What you need to do: The whole of the data is to be reproduced exactly.

——

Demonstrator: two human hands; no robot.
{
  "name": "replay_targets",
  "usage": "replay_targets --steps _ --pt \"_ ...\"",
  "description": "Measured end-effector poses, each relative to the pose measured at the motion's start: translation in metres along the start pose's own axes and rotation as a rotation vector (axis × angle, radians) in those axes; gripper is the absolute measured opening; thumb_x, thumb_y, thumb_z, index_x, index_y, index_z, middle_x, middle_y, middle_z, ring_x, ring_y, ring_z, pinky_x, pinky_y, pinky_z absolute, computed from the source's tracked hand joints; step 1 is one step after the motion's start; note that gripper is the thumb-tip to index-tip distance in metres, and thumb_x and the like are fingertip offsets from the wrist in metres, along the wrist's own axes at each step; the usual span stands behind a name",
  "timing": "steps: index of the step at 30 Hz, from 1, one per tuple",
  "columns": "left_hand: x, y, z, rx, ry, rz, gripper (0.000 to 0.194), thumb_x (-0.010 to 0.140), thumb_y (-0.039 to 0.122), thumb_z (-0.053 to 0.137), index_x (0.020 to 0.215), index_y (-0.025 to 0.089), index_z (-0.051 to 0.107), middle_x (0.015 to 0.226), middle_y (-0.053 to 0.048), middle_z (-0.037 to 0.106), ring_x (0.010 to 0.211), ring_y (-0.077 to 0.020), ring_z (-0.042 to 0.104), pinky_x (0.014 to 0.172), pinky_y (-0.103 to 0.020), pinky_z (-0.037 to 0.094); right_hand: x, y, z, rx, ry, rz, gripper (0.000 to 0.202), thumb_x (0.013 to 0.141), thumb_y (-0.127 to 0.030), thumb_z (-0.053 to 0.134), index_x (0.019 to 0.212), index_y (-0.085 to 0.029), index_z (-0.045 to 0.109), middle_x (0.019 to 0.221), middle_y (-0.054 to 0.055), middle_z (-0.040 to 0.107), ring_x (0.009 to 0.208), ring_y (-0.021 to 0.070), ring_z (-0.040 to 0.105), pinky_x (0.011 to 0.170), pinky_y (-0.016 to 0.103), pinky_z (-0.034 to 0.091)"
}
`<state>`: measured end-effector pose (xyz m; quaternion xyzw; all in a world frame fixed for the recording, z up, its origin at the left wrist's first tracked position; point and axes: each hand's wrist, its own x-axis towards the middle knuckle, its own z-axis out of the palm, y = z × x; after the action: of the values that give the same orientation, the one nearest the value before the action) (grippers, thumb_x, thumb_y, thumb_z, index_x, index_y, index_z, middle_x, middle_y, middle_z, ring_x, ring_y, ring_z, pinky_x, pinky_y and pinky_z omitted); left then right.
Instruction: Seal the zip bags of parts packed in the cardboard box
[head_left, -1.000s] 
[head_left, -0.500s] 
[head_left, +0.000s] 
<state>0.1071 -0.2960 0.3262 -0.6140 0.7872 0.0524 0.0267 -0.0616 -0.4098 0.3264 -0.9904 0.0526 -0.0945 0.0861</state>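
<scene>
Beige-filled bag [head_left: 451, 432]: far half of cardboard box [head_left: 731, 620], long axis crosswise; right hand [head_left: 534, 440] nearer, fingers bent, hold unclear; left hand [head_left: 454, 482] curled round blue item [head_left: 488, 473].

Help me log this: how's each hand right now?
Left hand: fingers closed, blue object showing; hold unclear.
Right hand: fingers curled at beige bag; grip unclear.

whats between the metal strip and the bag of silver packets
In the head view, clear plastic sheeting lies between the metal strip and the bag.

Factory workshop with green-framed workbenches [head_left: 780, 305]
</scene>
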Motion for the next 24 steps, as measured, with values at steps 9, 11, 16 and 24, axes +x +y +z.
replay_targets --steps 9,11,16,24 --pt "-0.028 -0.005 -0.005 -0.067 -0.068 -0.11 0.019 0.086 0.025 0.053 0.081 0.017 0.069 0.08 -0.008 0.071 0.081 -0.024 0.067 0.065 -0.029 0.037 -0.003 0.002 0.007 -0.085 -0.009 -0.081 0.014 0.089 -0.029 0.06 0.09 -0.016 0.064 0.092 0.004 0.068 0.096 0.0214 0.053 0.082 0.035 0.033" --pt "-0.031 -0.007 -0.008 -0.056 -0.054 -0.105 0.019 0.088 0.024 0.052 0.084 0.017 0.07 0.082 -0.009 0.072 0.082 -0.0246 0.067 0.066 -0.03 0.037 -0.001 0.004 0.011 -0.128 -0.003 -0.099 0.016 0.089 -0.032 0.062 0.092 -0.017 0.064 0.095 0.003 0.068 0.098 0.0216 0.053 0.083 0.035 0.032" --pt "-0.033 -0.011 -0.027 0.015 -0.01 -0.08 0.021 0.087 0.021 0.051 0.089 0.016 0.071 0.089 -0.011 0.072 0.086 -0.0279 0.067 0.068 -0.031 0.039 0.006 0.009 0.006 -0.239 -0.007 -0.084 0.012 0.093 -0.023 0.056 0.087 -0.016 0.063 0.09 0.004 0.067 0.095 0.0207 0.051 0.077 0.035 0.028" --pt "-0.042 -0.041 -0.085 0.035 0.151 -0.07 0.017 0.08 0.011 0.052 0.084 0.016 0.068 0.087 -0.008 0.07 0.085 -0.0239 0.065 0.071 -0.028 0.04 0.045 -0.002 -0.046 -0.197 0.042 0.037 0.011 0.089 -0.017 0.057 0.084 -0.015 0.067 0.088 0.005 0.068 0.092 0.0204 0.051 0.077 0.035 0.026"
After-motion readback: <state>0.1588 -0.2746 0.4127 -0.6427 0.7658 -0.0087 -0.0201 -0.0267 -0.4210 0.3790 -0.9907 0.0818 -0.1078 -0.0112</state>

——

Expected answer:
Demonstrator: two human hands; no robot.
{
  "name": "replay_targets",
  "usage": "replay_targets --steps _ --pt \"_ ...\"",
  "description": "Measured end-effector poses, each relative to the pose measured at the motion's start: translation in metres along the start pose's own axes and rotation as a rotation vector (axis × angle, radians) in those axes; gripper is the absolute measured opening; thumb_x, thumb_y, thumb_z, index_x, index_y, index_z, middle_x, middle_y, middle_z, ring_x, ring_y, ring_z, pinky_x, pinky_y, pinky_z absolute, computed from the source's tracked hand joints; step 1 is one step after the motion's start; note that gripper is the thumb-tip to index-tip distance in metres, and thumb_x and the like are fingertip offsets from the wrist in metres, along the wrist's own axes at each step; the usual span stands behind a name",
  "timing": "steps: index of the step at 30 Hz, from 1, one per tuple",
  "columns": "left_hand: x, y, z, rx, ry, rz, gripper (0.000 to 0.194), thumb_x (-0.010 to 0.140), thumb_y (-0.039 to 0.122), thumb_z (-0.053 to 0.137), index_x (0.020 to 0.215), index_y (-0.025 to 0.089), index_z (-0.051 to 0.107), middle_x (0.015 to 0.226), middle_y (-0.053 to 0.048), middle_z (-0.037 to 0.106), ring_x (0.010 to 0.211), ring_y (-0.077 to 0.020), ring_z (-0.042 to 0.104), pinky_x (0.014 to 0.172), pinky_y (-0.103 to 0.020), pinky_z (-0.037 to 0.094); right_hand: x, y, z, rx, ry, rz, gripper (0.000 to 0.202), thumb_x (0.013 to 0.141), thumb_y (-0.127 to 0.030), thumb_z (-0.053 to 0.134), index_x (0.019 to 0.212), index_y (-0.085 to 0.029), index_z (-0.045 to 0.109), middle_x (0.019 to 0.221), middle_y (-0.054 to 0.055), middle_z (-0.040 to 0.107), ring_x (0.009 to 0.208), ring_y (-0.021 to 0.070), ring_z (-0.040 to 0.105), pinky_x (0.011 to 0.170), pinky_y (-0.016 to 0.103), pinky_z (-0.034 to 0.091)"
}
`<state>`: measured end-effector pose (xyz m; quaternion xyzw; all in a world frame fixed for the recording, z up, its origin at the left wrist's first tracked position; point and axes: each hand's wrist, its own x-axis towards the middle knuckle, its own z-axis out of the palm, y = z × x; after the action: of the values that give the same orientation, the one nearest the value before the action) (grippers, thumb_x, thumb_y, thumb_z, index_x, index_y, index_z, middle_x, middle_y, middle_z, ring_x, ring_y, ring_z, pinky_x, pinky_y and pinky_z omitted); left then right.
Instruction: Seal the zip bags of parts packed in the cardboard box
[head_left, -1.000s] 
[head_left, -0.500s] 
[head_left, +0.000s] 
<state>0.1071 -0.2960 0.3262 -0.6140 0.7872 0.0524 0.0267 -0.0616 -0.4098 0.3264 -0.9904 0.0526 -0.0945 0.0861</state>
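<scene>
Beige-filled bag [head_left: 451, 432]: far half of cardboard box [head_left: 731, 620], long axis crosswise; right hand [head_left: 534, 440] nearer, fingers bent, hold unclear; left hand [head_left: 454, 482] curled round blue item [head_left: 488, 473].

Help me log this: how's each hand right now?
Left hand: fingers closed, blue object showing; hold unclear.
Right hand: fingers curled at beige bag; grip unclear.

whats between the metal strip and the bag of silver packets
In the head view, clear plastic sheeting lies between the metal strip and the bag.

Factory workshop with green-framed workbenches [head_left: 780, 305]
</scene>
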Motion for the next 24 steps, as measured, with values at steps 9, 11, 16 and 24, axes +x +y +z.
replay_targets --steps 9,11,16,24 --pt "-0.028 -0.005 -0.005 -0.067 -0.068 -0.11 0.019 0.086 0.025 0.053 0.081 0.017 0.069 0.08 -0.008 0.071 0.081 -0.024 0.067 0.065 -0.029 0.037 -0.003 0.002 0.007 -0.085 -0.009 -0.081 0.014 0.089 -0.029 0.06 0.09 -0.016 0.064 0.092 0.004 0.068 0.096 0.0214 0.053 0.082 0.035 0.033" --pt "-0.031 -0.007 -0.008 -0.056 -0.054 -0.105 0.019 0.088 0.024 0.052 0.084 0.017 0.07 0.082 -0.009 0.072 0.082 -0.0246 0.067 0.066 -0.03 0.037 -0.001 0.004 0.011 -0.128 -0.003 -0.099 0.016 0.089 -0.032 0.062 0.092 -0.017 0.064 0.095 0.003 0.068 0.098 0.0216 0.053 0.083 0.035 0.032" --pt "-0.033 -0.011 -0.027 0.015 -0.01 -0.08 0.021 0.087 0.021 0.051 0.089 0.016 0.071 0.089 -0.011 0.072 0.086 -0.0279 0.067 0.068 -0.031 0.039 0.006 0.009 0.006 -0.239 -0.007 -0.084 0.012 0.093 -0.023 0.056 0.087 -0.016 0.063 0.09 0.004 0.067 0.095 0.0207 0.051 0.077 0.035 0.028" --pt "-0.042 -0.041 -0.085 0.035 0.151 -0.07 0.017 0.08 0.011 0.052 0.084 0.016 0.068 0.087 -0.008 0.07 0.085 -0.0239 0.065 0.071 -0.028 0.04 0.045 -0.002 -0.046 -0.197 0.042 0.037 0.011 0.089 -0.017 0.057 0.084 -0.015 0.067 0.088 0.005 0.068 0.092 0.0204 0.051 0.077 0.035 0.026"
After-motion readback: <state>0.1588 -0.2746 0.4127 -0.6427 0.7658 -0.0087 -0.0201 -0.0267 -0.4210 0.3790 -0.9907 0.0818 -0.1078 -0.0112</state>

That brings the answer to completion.